Anyone Interested in Tolstoy?
Hello everyone,
I just saw the film The Last Station about Tolstoy's last months and his impact on the Russian people, and it sparked my attention for Russian literature. Can anyone familiar with the genre offer a few entry points for someone who's looking to start exploring?
FYI : I have not read anything by Tolstoy or Dostoevesky, so practically anything is open game.

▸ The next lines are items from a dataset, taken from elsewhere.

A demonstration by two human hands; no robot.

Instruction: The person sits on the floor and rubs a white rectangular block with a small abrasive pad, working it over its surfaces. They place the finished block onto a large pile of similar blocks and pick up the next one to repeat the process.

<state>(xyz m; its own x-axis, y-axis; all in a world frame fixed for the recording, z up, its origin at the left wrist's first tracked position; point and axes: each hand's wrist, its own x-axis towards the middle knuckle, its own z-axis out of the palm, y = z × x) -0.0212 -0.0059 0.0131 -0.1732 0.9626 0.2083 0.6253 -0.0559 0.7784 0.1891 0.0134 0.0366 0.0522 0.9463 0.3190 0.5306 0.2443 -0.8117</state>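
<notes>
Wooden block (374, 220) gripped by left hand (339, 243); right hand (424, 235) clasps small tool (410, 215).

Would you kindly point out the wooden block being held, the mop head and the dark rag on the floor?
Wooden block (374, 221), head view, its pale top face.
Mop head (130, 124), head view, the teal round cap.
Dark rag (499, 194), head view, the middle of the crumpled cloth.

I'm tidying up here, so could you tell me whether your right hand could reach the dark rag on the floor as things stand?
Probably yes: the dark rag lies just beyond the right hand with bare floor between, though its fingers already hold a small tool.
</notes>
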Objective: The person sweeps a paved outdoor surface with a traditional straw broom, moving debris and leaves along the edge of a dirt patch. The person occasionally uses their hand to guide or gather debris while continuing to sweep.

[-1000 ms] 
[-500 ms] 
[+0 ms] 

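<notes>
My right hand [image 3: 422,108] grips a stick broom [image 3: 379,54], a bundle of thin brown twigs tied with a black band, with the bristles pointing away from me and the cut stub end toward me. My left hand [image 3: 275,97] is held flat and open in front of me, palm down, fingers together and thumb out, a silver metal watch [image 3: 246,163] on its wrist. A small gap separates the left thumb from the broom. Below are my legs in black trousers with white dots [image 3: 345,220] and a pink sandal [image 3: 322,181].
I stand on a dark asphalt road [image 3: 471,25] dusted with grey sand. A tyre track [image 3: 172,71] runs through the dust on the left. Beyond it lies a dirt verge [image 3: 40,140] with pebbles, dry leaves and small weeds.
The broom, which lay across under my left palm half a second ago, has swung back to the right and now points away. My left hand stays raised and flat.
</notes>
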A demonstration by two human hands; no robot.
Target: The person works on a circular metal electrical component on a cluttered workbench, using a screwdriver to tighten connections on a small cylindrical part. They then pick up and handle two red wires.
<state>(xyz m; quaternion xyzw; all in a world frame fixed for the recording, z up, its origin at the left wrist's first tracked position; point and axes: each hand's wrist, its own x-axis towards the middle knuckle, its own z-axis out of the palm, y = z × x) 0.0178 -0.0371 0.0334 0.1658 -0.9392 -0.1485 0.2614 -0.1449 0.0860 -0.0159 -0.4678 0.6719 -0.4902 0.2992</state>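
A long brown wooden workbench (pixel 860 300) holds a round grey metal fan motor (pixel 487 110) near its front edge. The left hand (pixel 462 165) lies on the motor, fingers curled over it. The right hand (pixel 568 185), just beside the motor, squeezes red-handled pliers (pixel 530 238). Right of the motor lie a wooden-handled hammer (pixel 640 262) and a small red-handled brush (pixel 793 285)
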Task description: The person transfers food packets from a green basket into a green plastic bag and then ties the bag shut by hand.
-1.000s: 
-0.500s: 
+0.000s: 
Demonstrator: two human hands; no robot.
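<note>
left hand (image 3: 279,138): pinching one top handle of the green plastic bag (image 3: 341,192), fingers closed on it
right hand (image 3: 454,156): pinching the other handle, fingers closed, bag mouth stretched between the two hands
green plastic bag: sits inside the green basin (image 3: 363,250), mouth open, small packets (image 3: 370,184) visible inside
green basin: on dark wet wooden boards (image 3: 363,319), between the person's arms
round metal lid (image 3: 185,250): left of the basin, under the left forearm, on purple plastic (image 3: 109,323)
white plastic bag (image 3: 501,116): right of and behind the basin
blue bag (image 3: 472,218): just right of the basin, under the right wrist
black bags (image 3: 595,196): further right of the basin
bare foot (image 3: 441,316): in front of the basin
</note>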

I just finished reading Tolstoy's 3rd and last novel:
Resurrection. Tolstoy's novels are very readable. You can start with his autobiographical novel which is really three novels generally bundled together:
Childhood, Boyhood, and Youth. Anna Karenina could be next. It is a good read and is not too difficult. War and Peace is very long, but not difficult to read once you have all the various families in the book straight in your mind. Many copies give you an outline of the families. Resurrection was his last novel. It is the story of a Russian nobleman who seduces a servant girl. Years later he is called to jury duty. That's right; the young girl he seduced is on trial for theft and murder while working in a bawdy house. The Prince feels that he is resposible for her downfall. the rest of the book tells how this confrontation changes his and the girl's life.
I probably like Dostoevsky more than Tolstoy. The order I read his four big novels is The Brothers Karamazov, The Possessed, The Idiot, and Crime and Punishment. I've also read his novel A Raw Youth. The Gambler, Notes from Underground, and The House of the Dead are also good.
For short stories and a change of pace try Chekov and Gogol.
For shorter novels, read Turgenev's Fathers and Sons and Torrents of Spring.
For a more modern novel, read Pasternack's Doctor Zhivago. You can also see the movie .... one of the best made by Hollywood with Julie Christy and Omar Shariff. Probably the best love story I have ever read.
Russian literature is some of the best in the world. There are more novels, short stories, and plays than I have listed here. Just plunge in and enjoy.